Before RUSSELL and CHAPMAN, Circuit Judges, and BUTZNER, Senior Circuit Judge.

Jan L. Chapman, appellant pro se.

Jonathan S. Cohen, Deborah S. Mbye, Department of Justice and Roger M. Olsen, Assistant Attorney General, for appellees.


Jan L. Chapman is a tax protestor who seems unwilling to admit the error of her point of view.

Chapman's legal problems started in the Tax Court when she challenged a statutory notice of deficiency by arguing that any compensation she received for her labor was not taxable property. The Tax Court granted the government's motion for summary judgment on this claim, concluding that Chapman's case was "frivolous and completely without merit." The Tax Court sanctioned Chapman by assessing damages for filing her frivolous petition.

Rather than directly appealing the Tax Court judgment, Chapman filed a suit seeking a declaration that the Internal Revenue Code was not "positive law." Beside the fact that the Declaratory Judgment Act, 28 U.S.C. § 2201, expressly excepts challenges to federal taxes from the subject matter jurisdiction under the Act, Chapman's "positive law" claim is utterly devoid of merit. The district court had "no difficulty in concluding that plaintiff's action was brought in bad faith, with the intent to unreasonably and vexatiously multiply the proceeding." The district court then awarded attorneys' fees to the government and denied Chapman's motion to appeal in forma pauperis.

Before this Court is Chapman's appeal and her application to proceed in forma pauperis. Chapman seeks, in addition to rehashing the meritless tax protestor arguments, to remount a constitutional challenge to the Declaratory Judgment Act. These claims are manifestly frivolous.

We approve the district court's sanction of attorneys' fees, with interest, and award the government attorneys' fees and double costs incurred on appeal. See 28 U.S.C. § 1912 and Fed. R. App. P. 38. This appeal, like the action in the district court, is frivolous.
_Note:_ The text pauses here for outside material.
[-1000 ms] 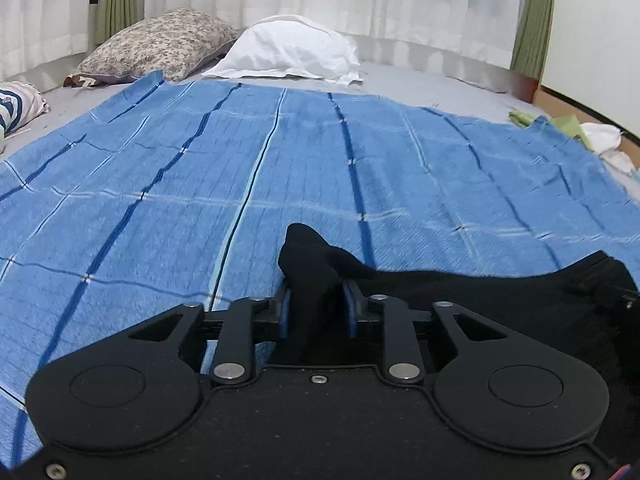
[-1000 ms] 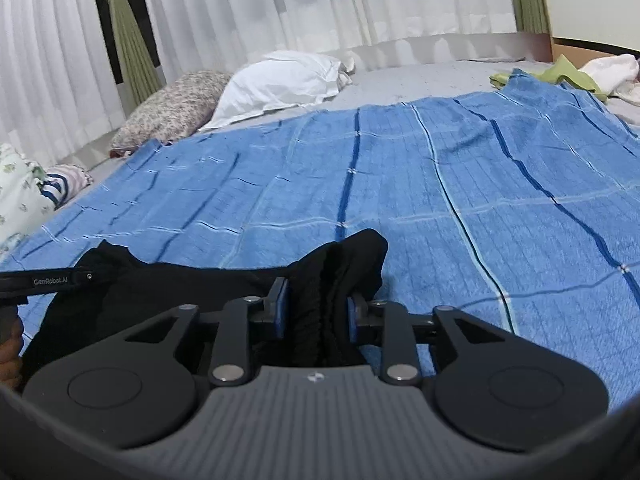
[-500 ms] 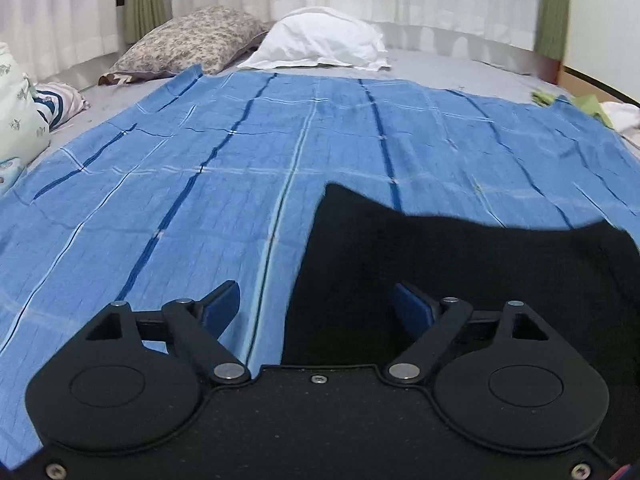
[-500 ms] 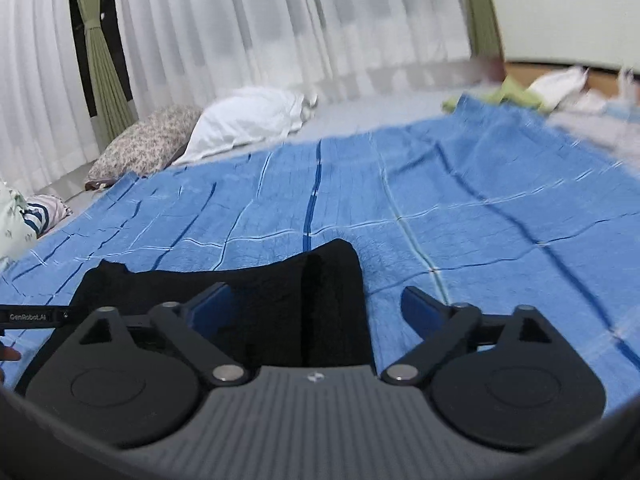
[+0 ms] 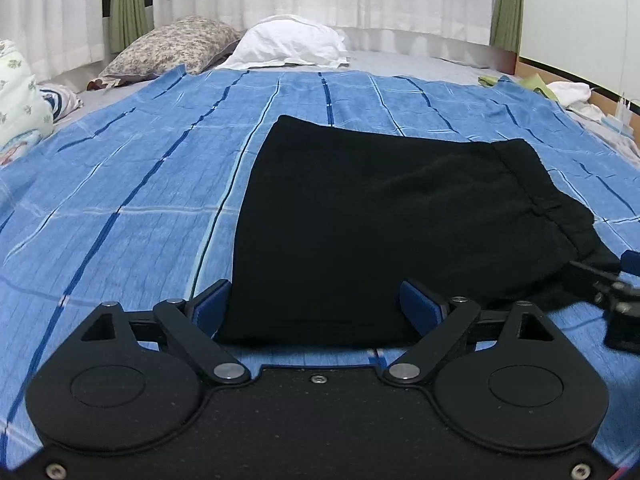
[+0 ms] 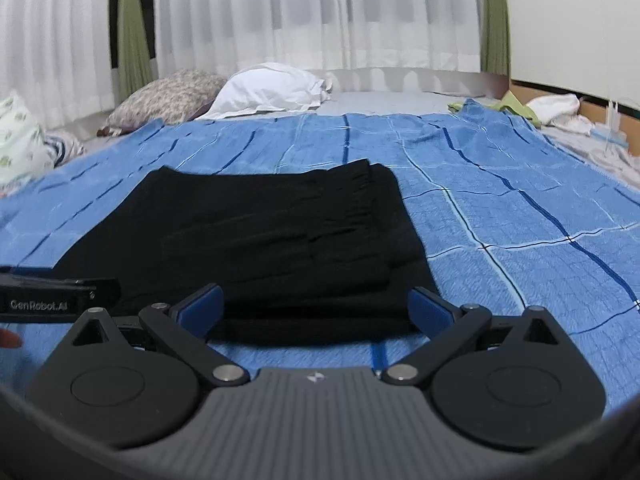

The amount of $1,500 requested by the United States for fees and costs is approved.* 

Chapman's petition to proceed in forma pauperis is denied, and this appeal is dismissed. See 28 U.S.C. § 1915(d). We dispense with oral argument because the dispositive issues have recently been decided authoritatively.



We note that $1,500 is equal to the sanction amount we awarded in Jenson v. United States of America, No. 86-1504 (4th Cir., June 25, 1986) (unpublished)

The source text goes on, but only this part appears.